Quels tarifs pour une complémentaire santé ?

Prendre soin de sa santé coute cher. A l’exception des contrats collectifs dans lesquels l’employeur partage les frais en assumant la moitié du tarif de la couverture, difficile de joindre efficacement économies et prise en charge optimale. Alors finalement, une complémentaire santé, combien ça coute ? Et pourquoi ?

De nombreux français galvaudent le terme de “mutuelle santé” en lui accréditant la définition d’une “complémentaire santé”. Cependant, au même titre qu’une société d’assurance, une mutuelle d’assurance ou un institut de prévoyance, une mutuelle est une forme juridique. Ces 4 formes juridiques citées précédemment encadrent les différents acteurs qui proposent des solutions d’assurance aux particuliers et règlementent les pratiques.

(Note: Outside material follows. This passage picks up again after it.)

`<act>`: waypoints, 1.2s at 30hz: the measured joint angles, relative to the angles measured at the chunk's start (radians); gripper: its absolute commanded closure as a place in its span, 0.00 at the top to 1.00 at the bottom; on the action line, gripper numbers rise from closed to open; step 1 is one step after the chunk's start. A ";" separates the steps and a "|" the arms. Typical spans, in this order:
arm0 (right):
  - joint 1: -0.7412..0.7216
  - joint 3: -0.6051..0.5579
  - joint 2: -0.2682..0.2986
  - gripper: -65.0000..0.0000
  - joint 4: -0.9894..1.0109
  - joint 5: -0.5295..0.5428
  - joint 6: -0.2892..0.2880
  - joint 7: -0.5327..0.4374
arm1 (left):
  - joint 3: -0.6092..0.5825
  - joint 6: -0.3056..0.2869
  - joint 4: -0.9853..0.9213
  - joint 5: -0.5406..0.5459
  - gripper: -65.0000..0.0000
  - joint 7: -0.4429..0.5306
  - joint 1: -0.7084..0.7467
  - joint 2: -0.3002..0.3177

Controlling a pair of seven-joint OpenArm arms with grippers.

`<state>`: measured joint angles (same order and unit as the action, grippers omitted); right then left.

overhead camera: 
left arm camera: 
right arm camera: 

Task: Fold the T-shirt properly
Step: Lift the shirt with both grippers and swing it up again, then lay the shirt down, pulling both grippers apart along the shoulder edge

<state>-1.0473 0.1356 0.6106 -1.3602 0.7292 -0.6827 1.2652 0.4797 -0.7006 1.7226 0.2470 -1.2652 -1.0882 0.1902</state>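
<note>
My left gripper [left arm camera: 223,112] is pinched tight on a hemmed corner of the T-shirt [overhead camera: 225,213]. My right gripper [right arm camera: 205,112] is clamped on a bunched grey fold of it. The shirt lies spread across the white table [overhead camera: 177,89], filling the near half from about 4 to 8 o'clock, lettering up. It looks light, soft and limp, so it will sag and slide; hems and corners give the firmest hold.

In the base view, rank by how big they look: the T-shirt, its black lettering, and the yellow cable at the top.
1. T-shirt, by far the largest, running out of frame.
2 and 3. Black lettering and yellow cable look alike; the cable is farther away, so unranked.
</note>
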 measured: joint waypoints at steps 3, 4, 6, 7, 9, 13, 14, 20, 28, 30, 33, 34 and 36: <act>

Ainsi, si l’on pense à la couverture santé qui vient s’ajouter à la prise en charge de l’Assurance maladie lorsque cette dernière ne peut assumer la totalité des dépenses du particulier, il sera plus correct de la nommer “complémentaire santé” plutôt que “mutuelle”.

Le prix moyen annuel d’une complémentaire santé

Selon une étude IPAP diffusée par les comparateurs Assurland.com et Mutuelleland.com en janvier 2012, le prix moyen annuel d’une complémentaire santé tournerait autour de 650 euros. Dans la réalité, entre les formules les plus économiques et les plus performantes, le tarif peut s’étendre de 350 à plus de 1.200 euros.

De quoi le tarif dépend-t-il ?

Le tarif d’une complémentaire santé dépend :

– Du niveau de remboursement choisi pour le ticket modérateur (différence entre la totalité des frais et la part Assurance maladie). Il est exprimé en pourcentage ; 100%, 150%, 200%, 300%, 400%… Des pourcentages à priori surprenants lorsqu’ils passent au dessus de 100, mais ils sont exprimés de cette façon pour englober les dépassements d’honoraires, non pris en charge par la Sécurité sociale, qui ne se base que sur le tarif de référence des pratiques médicales.

– Du niveau des garantie et des options choisies : renforcement optique, dentaire, prise en charge de certaines pratiques de médecines alternatives…

– De la zone géographique. Il sera aisé de comprendre que par exemple en Ile de France, certains actes coutent le double qu’en province.

– Des frais de gestions de la complémentaires santé. Système autrefois opaque, les sociétés d’assurance, les mutuelles d’assurance, les mutuelles et les instituts de prévoyance sont désormais contraints, depuis le 1er janvier 2012, de privilégier la transparence. Ils ont ainsi obligation de rendre compte à leurs assurés ou leurs adhérents du montant et de la composition des frais de gestion et d’acquisition de l’organisme, selon les garanties et options destinées au remboursement des pratiques.